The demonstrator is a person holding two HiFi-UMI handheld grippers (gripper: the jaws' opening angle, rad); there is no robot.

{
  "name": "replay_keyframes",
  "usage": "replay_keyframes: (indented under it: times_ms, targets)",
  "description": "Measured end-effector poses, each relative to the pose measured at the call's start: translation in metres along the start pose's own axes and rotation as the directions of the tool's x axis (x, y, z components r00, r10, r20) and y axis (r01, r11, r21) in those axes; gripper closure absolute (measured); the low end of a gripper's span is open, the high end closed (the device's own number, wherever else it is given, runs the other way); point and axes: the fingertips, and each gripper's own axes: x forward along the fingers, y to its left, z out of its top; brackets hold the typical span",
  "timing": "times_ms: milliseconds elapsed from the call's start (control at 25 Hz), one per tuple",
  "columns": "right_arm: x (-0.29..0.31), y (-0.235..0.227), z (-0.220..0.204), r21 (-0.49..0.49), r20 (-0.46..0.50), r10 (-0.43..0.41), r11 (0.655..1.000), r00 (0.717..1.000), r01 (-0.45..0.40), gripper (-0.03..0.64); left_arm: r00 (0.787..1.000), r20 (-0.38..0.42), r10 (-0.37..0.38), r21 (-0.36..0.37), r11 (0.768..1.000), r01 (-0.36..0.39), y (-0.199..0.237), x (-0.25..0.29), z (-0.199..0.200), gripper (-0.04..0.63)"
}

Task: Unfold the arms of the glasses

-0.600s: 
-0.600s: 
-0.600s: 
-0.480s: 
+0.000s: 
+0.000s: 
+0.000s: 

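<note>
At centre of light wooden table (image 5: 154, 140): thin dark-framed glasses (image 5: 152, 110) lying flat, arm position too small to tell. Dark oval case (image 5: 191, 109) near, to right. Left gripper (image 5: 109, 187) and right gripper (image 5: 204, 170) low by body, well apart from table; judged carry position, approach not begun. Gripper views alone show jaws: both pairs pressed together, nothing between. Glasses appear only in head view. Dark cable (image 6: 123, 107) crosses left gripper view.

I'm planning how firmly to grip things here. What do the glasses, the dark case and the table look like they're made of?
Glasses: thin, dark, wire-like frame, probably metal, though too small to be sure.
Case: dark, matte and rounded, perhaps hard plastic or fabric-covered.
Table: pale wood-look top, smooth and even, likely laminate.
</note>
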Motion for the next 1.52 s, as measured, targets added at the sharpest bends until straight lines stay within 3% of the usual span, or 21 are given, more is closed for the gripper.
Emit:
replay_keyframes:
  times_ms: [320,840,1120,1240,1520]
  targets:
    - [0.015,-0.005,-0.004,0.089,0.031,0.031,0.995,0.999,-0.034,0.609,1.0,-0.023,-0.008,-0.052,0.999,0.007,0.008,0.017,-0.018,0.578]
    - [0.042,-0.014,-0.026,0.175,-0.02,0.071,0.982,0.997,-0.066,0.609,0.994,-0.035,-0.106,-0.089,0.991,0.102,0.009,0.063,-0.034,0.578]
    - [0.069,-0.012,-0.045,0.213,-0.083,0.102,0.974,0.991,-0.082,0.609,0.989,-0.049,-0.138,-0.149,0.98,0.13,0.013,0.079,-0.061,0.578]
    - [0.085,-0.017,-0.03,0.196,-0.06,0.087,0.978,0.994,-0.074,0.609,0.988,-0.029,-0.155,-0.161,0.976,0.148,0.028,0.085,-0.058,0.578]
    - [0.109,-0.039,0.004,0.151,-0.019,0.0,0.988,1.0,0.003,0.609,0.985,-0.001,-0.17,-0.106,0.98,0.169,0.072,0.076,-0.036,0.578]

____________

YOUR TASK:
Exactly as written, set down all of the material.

ANSWER BOX:
The demonstrator is a person holding two HiFi-UMI handheld grippers (gripper: the jaws' opening angle, rad); there is no robot.

{
  "name": "replay_keyframes",
  "usage": "replay_keyframes: (indented under it: times_ms, targets)",
  "description": "Measured end-effector poses, each relative to the pose measured at the call's start: translation in metres along the start pose's own axes and rotation as the directions of the tool's x axis (x, y, z components r00, r10, r20) and y axis (r01, r11, r21) in those axes; gripper closure absolute (measured); the low end of a gripper's span is open, the high end closed (the device's own number, wherever else it is given, runs the other way); point and axes: the fingertips, and each gripper's own axes: x forward along the fingers, y to its left, z out of its top; brackets hold the typical span",
  "timing": "times_ms: milliseconds elapsed from the call's start (control at 25 Hz), one per tuple",
  "columns": "right_arm: x (-0.29..0.31), y (-0.235..0.227), z (-0.220..0.204), r21 (-0.49..0.49), r20 (-0.46..0.50), r10 (-0.43..0.41), r11 (0.655..1.000), r00 (0.717..1.000), r01 (-0.45..0.40), gripper (-0.03..0.64); left_arm: r00 (0.787..1.000), r20 (-0.38..0.42), r10 (-0.37..0.38), r21 (-0.36..0.37), r11 (0.768..1.000), r01 (-0.36..0.39), y (-0.199..0.237), x (-0.25..0.29), z (-0.199..0.200), gripper (-0.04..0.63)"
}

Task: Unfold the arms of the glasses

-0.600s: 
-0.600s: 
-0.600s: 
-0.480s: 
+0.000s: 
+0.000s: 
+0.000s: 

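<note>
At centre of light wooden table (image 5: 154, 140): thin dark-framed glasses (image 5: 152, 110) lying flat, arm position too small to tell. Dark oval case (image 5: 191, 109) near, to right. Left gripper (image 5: 109, 187) and right gripper (image 5: 204, 170) low by body, well apart from table; judged carry position, approach not begun. Gripper views alone show jaws: both pairs pressed together, nothing between. Glasses appear only in head view. Dark cable (image 6: 123, 107) crosses left gripper view.

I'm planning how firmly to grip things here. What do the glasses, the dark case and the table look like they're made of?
Glasses: thin, dark, wire-like frame, probably metal, though too small to be sure.
Case: dark, matte and rounded, perhaps hard plastic or fabric-covered.
Table: pale wood-look top, smooth and even, likely laminate.
</note>
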Motion for the next 1.52 s, as measured, targets added at the sharpest bends until straight lines stay within 3% of the usual span, or 21 are given, more is closed for the gripper.
Emit:
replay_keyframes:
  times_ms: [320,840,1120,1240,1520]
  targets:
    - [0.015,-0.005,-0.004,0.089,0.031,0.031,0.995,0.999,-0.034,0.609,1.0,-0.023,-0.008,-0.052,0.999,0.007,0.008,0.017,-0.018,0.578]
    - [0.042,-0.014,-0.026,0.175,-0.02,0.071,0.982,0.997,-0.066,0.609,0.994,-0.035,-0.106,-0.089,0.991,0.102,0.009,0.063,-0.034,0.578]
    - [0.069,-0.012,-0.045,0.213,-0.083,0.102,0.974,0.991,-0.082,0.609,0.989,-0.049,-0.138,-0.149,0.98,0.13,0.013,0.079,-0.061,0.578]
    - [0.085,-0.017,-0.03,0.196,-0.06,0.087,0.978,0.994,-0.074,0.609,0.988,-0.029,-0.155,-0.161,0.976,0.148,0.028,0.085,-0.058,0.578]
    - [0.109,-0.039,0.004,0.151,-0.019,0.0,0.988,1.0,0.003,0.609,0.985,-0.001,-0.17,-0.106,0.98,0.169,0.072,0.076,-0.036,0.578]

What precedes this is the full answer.